Google is perfectly capable of equating "dancer" to other forms of the word, including "dances," "dance," and "dancing." Once again, keyword stuffing is at best outdated thinking.

Abbreviations ("Dr. Who")

Can Google recognize common abbreviations? Let's try a search for our second-favorite doctor (hint, hint, wink), "Dr. Who":

Google easily makes the connection between "Dr." and "Doctor." Interestingly, none of the organic titles or snippets I see on page one contain the word "Dr."

Acronyms ("SNL skits" & "TARDIS")

How about acronyms? Here's a search for "SNL skits":

Google has no problem interpreting "SNL" as equivalent to "Saturday Night Live." Interestingly, they also understand that "skits" is synonymous with "sketches." What if we spell out an acronym that isn't usually spelled out, such as "Time And Relative Dimension In Space"?

Here, Google is happy to tell us "Hey, nerd, just say 'TARDIS' like everyone else." The six-letter acronym is interchangeable with even the much longer search string.

Acronyms+ ("NJ DMV")

This is where things get interesting. Here's a search for "NJ DMV." Look closely:

Not surprisingly, Google understands that "NJ" equals "New Jersey." There's a problem with this search, though – New Jersey doesn't call their motor vehicle office the DMV, they call it the MVC (Motor Vehicle Commission). Google understands not only how to expand an acronym, but that the acronyms DMV and MVC are conceptually equivalent.

Synonyms ("discount airfare")

The flip-side of no longer being confined to exact-match keywords is that you might just be finding yourself faced with a lot more competition for any given keyword. Let's look at a competitive, commercial query, such as "discount airfare":

Here, "discount airfare" gets matched to "airfare deals," "discount tickets," and "cheapest flights," with even more variations on the rest of page one.

Synonyms+ ("upscale department stores")

Wait, it gets worse. Google can go beyond traditional synonyms. Consider this search for "upscale department stores" (run from my home-base in the Chicago suburbs):

Not only does Google recognize that "upscale" is synonymous with "luxury," but they've matched on actual examples of luxury department stores, including Bergdorf Goodman, Saks Fifth Avenue, and more.

Answers ("Doctor Who villains")

We've moved from simply synonyms to a world of answers. Here's another example, a search for "Doctor Who villains":

It's a parlor trick to tell you that "villains" is synonymous with "monsters" and "enemies." What you really want to know is that Doctor Who's rogue's gallery includes Daleks, Cybermen, and Weeping Angels.
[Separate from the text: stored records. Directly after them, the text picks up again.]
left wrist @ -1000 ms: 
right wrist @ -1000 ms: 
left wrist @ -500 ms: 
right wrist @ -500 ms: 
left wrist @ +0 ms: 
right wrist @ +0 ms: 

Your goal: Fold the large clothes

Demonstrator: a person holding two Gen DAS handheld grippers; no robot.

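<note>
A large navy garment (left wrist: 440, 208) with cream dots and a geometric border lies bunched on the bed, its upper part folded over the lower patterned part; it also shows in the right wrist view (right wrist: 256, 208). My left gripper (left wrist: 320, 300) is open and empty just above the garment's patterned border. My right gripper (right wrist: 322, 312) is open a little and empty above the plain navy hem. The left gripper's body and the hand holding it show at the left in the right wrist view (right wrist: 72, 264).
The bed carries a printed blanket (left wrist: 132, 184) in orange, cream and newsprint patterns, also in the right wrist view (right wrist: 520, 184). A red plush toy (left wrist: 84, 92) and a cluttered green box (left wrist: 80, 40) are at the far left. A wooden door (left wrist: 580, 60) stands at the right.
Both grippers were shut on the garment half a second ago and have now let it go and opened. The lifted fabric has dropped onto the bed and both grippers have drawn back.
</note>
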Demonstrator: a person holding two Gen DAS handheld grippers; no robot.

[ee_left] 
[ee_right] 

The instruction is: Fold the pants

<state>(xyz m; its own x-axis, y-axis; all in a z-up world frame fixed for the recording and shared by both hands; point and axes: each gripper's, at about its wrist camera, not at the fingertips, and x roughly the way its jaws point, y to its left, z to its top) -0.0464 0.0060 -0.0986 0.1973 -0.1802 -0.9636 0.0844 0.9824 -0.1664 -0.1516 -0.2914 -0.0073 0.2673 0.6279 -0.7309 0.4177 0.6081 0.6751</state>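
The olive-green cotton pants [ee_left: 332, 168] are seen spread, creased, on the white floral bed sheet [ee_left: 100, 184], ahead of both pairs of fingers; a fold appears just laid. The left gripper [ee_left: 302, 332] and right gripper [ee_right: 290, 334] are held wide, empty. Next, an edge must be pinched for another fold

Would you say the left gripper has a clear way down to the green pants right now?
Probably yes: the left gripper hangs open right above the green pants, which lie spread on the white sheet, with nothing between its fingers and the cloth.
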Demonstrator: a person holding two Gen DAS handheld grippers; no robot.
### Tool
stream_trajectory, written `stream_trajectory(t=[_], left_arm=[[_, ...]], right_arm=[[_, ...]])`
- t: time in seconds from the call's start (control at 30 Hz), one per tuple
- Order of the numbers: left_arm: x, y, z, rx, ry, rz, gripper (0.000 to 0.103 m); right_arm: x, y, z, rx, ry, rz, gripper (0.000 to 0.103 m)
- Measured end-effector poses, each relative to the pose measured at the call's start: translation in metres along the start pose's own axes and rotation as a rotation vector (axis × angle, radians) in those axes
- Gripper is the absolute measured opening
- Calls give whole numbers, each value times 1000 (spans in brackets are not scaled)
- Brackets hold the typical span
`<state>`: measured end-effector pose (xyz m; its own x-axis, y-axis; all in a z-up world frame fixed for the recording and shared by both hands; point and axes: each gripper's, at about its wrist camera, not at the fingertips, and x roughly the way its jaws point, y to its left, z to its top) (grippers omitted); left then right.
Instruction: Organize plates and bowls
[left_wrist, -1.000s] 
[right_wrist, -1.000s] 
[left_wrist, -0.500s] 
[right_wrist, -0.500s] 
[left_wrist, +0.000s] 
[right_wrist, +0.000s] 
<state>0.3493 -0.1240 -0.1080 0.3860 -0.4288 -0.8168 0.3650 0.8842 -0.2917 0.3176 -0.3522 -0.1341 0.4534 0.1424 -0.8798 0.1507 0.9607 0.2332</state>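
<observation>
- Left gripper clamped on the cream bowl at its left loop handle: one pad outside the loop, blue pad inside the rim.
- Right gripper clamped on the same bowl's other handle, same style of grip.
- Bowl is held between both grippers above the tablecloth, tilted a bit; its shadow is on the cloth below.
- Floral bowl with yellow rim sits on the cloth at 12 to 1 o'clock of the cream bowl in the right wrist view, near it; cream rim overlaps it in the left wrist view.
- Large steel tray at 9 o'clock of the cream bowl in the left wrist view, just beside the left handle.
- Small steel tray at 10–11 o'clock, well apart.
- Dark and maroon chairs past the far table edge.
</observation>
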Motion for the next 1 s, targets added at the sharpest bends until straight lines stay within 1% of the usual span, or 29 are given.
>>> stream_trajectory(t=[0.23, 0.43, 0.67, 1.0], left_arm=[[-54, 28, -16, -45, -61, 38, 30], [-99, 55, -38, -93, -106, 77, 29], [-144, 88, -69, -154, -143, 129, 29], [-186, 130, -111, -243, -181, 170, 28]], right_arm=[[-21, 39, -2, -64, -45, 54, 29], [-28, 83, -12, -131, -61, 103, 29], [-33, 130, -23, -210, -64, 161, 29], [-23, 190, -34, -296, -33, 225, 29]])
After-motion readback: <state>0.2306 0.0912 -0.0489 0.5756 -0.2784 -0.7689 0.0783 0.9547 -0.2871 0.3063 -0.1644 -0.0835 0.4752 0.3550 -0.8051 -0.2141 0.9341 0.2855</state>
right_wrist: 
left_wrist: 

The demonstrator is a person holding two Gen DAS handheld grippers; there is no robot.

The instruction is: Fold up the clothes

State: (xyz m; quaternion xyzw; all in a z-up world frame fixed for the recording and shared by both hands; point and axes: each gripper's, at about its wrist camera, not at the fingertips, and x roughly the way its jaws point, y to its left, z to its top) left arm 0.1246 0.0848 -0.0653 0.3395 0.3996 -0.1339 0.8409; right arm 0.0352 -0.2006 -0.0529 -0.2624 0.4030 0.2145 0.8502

Google can make this connection.

These aren't just exceptions

It's easy to cherry-pick examples, but are these edge cases or the new normal? I ran an analysis on 10,000 keywords (page one only) and found that only 57% of results had the search phrase in both the title and snippet. I used a pretty forgiving match (allowing for plurals, for example) and the keyword set in question is mostly shorter terms, not long-tail queries. I also allowed the terms to occur in any order. Keep in mind, too, that display snippets aren't always META descriptions – they're chosen by Google to be good matches.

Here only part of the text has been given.